新制度によってデジタルやシステムのほか、金融工学や富裕層ビジネスなどの分野で専門的な知識や能力を持つ若手を獲得する。新卒採用全体の約1割にあたる40人程度の専門人材を適用の検討対象とする。初任給に差を設けるのは大手行で初めてとなる。
対象者は一般の社員と同様に無期雇用だが、給与水準は人事担当役員らで構成する委員会が毎年審議する。前年に比べて下がることもある。人事部が外部の報酬調査会社や人材仲介業者に同等の能力を持つ人の報酬水準を聞き取り、労働市場の実態も踏まえて決める。
銀行は新卒一括の大量採用で、給与は支店配属後にほぼ一律で引き上げるのが一般的だった。長引く低金利や社会のデジタル化で、伝統的な金融ビジネスは低収益で高コストな部分が目立ってきた。フィンテックなどの新分野を開拓して成長力を高めるにも、優秀なデジタル人材の確保が急務になっている。
これまで三菱UFJ銀はIT企業などに比べて給与水準が見劣りすることなどを理由に、採用競争で後れを取る場合があった。
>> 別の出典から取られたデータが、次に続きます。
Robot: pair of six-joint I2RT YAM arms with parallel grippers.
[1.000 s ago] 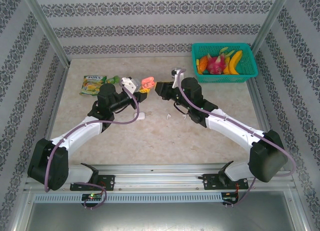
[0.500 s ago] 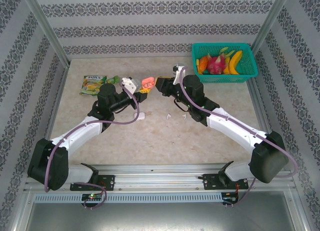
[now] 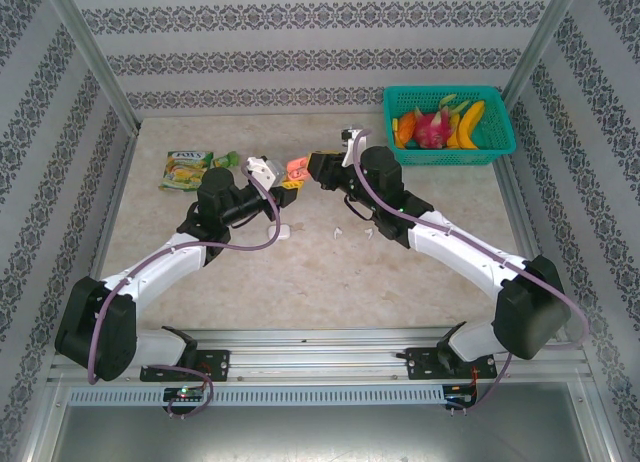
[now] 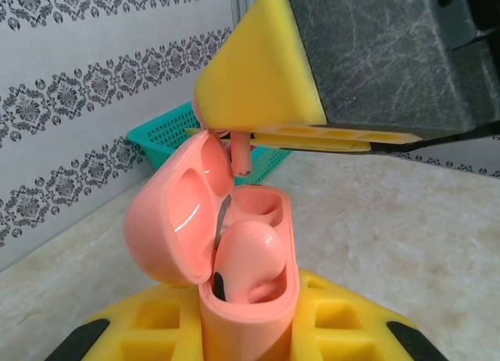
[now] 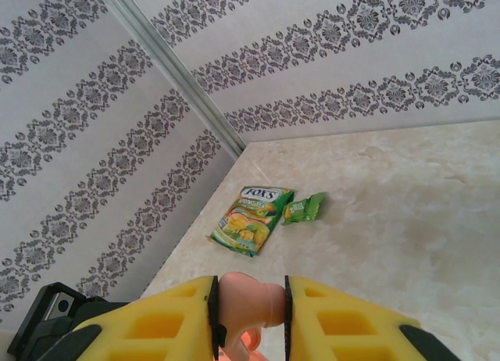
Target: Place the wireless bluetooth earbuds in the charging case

日本の大手企業でもNECやソニーは初任給から差をつける制度を既に取り入れている。経団連も21年の春季労使交渉(春闘)で職務内容に応じて報酬が決まる「ジョブ型雇用」を新卒にも盛り込むよう提言した。
三菱UFJ銀は横並びの人事制度を変え、組織風土の改革を急いでいる。19年には職務に応じて若手を登用しやすくする人事制度も始めた。20年の春闘では一律で給与を上げるベースアップ(ベア)に基づく交渉を廃止し、実力次第で賃上げ幅が変わるようにした。今回新卒採用に適用する専門人材の報酬制度は、19年度に社内人材向けとして導入した。グループ内で横断的に能力を生かせるよう持ち株会社に籍を置く。